Braving the bombings, Hiba moved between the two, staying by the children’s side and ensuring they received treatment.
Eventually, with no space left, the children were discharged into Hiba’s care, Ella’s eye still hurting, with doctors warning that she needed treatment that was simply unavailable in Gaza.
A further intensification of Israel’s aggression in the north forced the five to relocate yet again, this time finding shelter in another UN school, this in the Beach refugee camp, about 4 kilometers from Jabaliya.
Strength
For weeks, Hiba provided for the children, securing water, food and medical care. When the ceasefire started in mid-January, the five of them returned north only to find their former homes destroyed.
With nowhere else to go, they returned to the school in Jabaliya, salvaging a burnt-out classroom room to live in.
There, the children try to hold on to themselves. Ibrahim dreams of becoming a doctor. But he still needs treatment for the injury to his eye, as does Ella, a cheerful girl who loves drawing, but who faces the risk of losing her eyesight.

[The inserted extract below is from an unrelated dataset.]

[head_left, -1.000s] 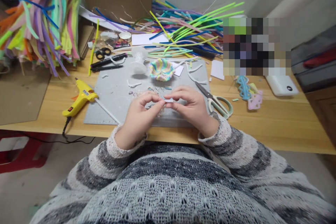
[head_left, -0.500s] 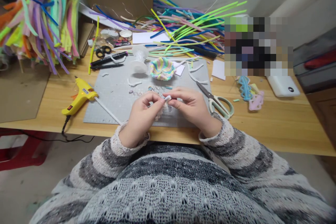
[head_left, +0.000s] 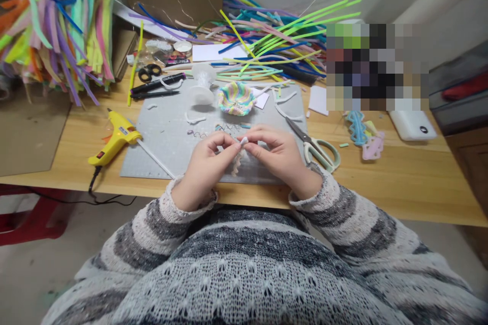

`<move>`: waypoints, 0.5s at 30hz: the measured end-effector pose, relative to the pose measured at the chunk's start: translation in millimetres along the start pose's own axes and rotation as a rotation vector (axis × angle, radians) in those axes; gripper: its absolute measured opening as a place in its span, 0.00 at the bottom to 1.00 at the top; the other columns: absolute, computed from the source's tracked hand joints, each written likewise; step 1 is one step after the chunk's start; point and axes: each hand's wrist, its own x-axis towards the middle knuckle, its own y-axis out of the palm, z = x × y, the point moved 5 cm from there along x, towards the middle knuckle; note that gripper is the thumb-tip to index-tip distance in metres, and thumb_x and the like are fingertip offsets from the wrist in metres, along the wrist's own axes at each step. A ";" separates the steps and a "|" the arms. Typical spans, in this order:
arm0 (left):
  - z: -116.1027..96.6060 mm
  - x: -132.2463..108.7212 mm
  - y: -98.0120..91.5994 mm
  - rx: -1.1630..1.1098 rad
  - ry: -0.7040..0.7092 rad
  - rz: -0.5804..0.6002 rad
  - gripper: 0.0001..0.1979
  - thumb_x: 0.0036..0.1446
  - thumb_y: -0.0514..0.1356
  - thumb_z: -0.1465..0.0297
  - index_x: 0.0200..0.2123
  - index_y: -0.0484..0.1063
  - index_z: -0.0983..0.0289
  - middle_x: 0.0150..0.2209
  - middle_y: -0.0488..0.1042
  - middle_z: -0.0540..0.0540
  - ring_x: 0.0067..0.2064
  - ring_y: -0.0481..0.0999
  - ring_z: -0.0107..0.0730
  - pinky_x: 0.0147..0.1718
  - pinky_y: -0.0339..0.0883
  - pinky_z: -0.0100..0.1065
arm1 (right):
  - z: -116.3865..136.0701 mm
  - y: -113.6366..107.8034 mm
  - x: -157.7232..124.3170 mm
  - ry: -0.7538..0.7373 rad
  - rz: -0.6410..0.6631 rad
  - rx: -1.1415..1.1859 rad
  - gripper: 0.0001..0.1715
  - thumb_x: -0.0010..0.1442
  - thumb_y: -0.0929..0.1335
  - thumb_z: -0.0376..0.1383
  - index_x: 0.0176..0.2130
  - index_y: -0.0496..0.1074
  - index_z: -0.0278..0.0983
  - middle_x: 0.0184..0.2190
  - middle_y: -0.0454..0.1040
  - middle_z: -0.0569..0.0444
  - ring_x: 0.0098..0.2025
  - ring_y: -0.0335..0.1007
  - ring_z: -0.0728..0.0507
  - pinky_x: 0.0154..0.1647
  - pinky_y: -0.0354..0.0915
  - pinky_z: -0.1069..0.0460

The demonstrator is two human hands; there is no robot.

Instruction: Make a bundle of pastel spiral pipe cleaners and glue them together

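Both hands meet over the front of a grey cutting mat (head_left: pixel 152 162). Between their fingertips is a white pipe cleaner (head_left: pixel 244 140), bent at its top, with a wavy pale length (head_left: pixel 236 165) hanging below. My left hand (head_left: pixel 209 162) pinches it from the left with thumb and forefinger. From the right, my right hand (head_left: pixel 278 155) pinches the same piece. Just beyond the fingers lie thin coiled wires (head_left: pixel 229 128) with blue ends. A pastel striped pipe-cleaner bowl shape (head_left: pixel 236 99) sits farther back, beside a clear spool (head_left: pixel 201 86).
Green-handled scissors (head_left: pixel 322 152) lie right of my right hand. A yellow glue gun (head_left: pixel 116 137) rests at the left, its cord over the table edge. Loose pipe cleaners (head_left: pixel 274 35) pile up at the back. A bundle (head_left: pixel 57 25) stands far left, a white power bank (head_left: pixel 412 124) right.
The hands stay in nearly the same place, still pinching. The white pipe cleaner has turned slightly, and its wavy lower length now hangs more visibly between the hands.
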 end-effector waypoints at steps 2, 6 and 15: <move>0.6 0.3 0.9 0.000 -0.014 0.011 0.10 0.52 0.61 0.64 0.24 0.68 0.62 0.26 0.68 0.51 0.29 0.67 0.28 0.28 0.60 0.30 | -0.5 0.1 0.2 0.013 0.000 0.013 0.05 0.58 0.72 0.37 0.36 0.79 0.40 0.34 0.79 0.53 0.38 0.74 0.47 0.42 0.70 0.48; 0.1 2.0 1.0 0.022 -0.002 0.018 0.10 0.51 0.62 0.65 0.23 0.68 0.63 0.27 0.69 0.51 0.31 0.68 0.28 0.31 0.61 0.31 | -1.4 0.2 0.3 0.028 -0.005 0.039 0.04 0.56 0.73 0.37 0.34 0.79 0.40 0.32 0.78 0.54 0.36 0.73 0.47 0.40 0.70 0.48; 1.7 5.7 0.4 0.054 0.022 0.061 0.09 0.54 0.61 0.66 0.25 0.70 0.63 0.30 0.72 0.52 0.35 0.69 0.31 0.39 0.63 0.35 | -6.7 -1.6 0.5 0.074 -0.060 0.052 0.04 0.56 0.72 0.35 0.34 0.80 0.42 0.32 0.74 0.56 0.36 0.70 0.49 0.41 0.68 0.49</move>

Lana, a gentle and caring child who loves reading, is trying to be strong for her younger siblings. Elias, the youngest, misses his mother. He is, he said, while sitting in Hiba’s lap, “lost” without her.
As for Hiba, she is waiting for travel permits for Ella and Ibrahim so they can receive the medical treatment they need, only available abroad.
For her, Israel’s genocidal aggression, her grief, her losses, her displacement and the struggle merely to survive, might all have overwhelmed her had it not been for her newfound role.
“I draw strength from Ibrahim, Lana, Ella and Elias every day. They have taught me what responsibility truly means,” Hiba said.
Imad Abu Saif is a journalist in Gaza.